> _WORK TO COMPLETE_
Nothing should be left out. Give all the data again exactly as written.

> _THE DATA_

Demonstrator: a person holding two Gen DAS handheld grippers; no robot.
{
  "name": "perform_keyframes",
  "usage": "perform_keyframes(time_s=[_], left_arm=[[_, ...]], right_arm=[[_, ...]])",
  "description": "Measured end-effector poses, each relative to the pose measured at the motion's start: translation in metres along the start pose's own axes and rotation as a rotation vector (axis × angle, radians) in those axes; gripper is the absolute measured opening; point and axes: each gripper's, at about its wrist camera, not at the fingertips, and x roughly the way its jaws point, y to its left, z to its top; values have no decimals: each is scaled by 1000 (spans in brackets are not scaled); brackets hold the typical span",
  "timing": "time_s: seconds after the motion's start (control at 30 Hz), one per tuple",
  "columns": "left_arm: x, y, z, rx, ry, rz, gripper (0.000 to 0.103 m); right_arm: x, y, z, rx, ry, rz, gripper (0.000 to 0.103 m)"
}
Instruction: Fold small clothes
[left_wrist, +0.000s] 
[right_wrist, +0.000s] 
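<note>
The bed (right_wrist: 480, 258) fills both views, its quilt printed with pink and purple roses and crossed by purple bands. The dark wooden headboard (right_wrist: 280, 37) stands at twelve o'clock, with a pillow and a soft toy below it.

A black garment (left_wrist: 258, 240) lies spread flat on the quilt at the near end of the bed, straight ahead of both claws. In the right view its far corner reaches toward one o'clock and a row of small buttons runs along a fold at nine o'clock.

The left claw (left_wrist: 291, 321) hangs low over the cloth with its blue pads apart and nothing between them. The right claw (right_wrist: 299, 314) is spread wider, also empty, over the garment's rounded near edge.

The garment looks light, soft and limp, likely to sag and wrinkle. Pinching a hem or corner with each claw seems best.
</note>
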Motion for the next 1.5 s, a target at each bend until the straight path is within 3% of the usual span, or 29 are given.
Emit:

> _ANSWER_
Demonstrator: a person holding two Gen DAS handheld grippers; no robot.
{
  "name": "perform_keyframes",
  "usage": "perform_keyframes(time_s=[_], left_arm=[[_, ...]], right_arm=[[_, ...]])",
  "description": "Measured end-effector poses, each relative to the pose measured at the motion's start: translation in metres along the start pose's own axes and rotation as a rotation vector (axis × angle, radians) in those axes; gripper is the absolute measured opening; point and axes: each gripper's, at about its wrist camera, not at the fingertips, and x roughly the way its jaws point, y to its left, z to its top; values have no decimals: each is scaled by 1000 (spans in brackets are not scaled); brackets hold the typical span",
  "timing": "time_s: seconds after the motion's start (control at 30 Hz), one per tuple",
  "columns": "left_arm: x, y, z, rx, ry, rz, gripper (0.000 to 0.103 m); right_arm: x, y, z, rx, ry, rz, gripper (0.000 to 0.103 m)"
}
Instruction: Fold small clothes
[left_wrist, +0.000s] 
[right_wrist, +0.000s] 
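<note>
The bed (right_wrist: 480, 258) fills both views, its quilt printed with pink and purple roses and crossed by purple bands. The dark wooden headboard (right_wrist: 280, 37) stands at twelve o'clock, with a pillow and a soft toy below it.

A black garment (left_wrist: 258, 240) lies spread flat on the quilt at the near end of the bed, straight ahead of both claws. In the right view its far corner reaches toward one o'clock and a row of small buttons runs along a fold at nine o'clock.

The left claw (left_wrist: 291, 321) hangs low over the cloth with its blue pads apart and nothing between them. The right claw (right_wrist: 299, 314) is spread wider, also empty, over the garment's rounded near edge.

The garment looks light, soft and limp, likely to sag and wrinkle. Pinching a hem or corner with each claw seems best.
</note>
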Motion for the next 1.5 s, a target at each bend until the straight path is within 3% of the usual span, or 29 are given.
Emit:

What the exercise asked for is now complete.